Anyway, I want to share with your readers my new experiences with bartering and skill-swapping (I think that’s the correct term)

 

A couple of months ago now I read a fascinating article in an expat French paper in which a young lady had her computer mended in exchange for a chocolate cake.

A few days before I chanced on this article, I had paid a man 80 euros to fix my computer. At the time I didn’t think this to be an unreasonable sum to fork out for what I consider to be an essential householditem.. After all, I reasoned, the promised service was provided satisfactorily. Furthermore this man has to provide for his family.

Having read the piece though, I began to wonder if I hadn’t been taken for a bit of a ride. It seems to me that every Tom, Dick and harry nowadays sees fit to pass himself off as a ‘computer expert’ and I wonder now whether a chocolate cake would  not have been adequate enough recompense for his time.

 

With this in mind I have now negotiated with a nice man from up north – Yorkshire, I think – to re-tile the stable block in exchange for a dundee cake ( he doesn’t like chocolate would you believe!) I’m also having a new kitchen and bathroom fitted for a tray of scones and a summer pudding.

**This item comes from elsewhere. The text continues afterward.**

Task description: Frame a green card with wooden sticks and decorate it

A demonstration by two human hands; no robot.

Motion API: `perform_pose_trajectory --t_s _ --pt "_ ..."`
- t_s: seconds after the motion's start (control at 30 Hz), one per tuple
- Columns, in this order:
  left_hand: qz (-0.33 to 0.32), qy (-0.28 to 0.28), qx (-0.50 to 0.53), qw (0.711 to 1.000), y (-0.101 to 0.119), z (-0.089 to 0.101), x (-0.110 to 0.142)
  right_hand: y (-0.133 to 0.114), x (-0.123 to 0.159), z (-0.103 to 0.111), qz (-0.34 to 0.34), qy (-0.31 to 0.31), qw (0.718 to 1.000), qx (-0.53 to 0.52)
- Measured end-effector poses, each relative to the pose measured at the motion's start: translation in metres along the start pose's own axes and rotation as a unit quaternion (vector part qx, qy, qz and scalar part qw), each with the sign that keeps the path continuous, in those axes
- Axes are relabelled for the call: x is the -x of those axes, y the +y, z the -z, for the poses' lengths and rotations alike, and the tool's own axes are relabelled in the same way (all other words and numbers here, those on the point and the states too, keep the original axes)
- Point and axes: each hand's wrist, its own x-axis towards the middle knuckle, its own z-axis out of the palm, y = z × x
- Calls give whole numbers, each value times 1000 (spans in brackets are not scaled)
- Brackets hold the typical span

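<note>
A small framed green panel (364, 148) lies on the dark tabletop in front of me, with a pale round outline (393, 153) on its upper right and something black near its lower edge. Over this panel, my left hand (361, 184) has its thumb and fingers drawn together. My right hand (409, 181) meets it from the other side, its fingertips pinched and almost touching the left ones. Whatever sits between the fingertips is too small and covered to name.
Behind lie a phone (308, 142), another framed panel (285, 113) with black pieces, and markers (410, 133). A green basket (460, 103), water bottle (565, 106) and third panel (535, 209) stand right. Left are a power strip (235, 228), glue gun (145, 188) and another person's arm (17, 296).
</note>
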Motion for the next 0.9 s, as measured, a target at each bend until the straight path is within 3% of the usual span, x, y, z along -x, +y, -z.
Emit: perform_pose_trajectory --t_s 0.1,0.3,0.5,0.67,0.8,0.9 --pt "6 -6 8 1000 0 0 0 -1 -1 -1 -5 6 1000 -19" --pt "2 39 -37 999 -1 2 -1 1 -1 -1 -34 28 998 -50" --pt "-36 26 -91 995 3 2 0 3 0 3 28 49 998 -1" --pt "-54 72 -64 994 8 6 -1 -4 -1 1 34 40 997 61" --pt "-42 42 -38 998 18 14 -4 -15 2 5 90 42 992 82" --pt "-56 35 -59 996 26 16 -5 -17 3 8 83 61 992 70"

On top of this, a woman with impeccable taste has agreed to furnish the upholstery and matching curtains for our ‘sunny’ room for a pineapple upside-down cake.

 

All in all, I applaud this new system of bartering and have to say that it’s working wonders for me. At the end of the day, whacked out after a couple of hours of baking, I can sit back with my useless husband, Albert, watching the sun set over the gatehouse, sipping a passable claret, and, if I wonder, ever so briefly, how these poor people manage to feed their families, I can always console myself with the thought that fair exchange is no robbery. Let them eat cake!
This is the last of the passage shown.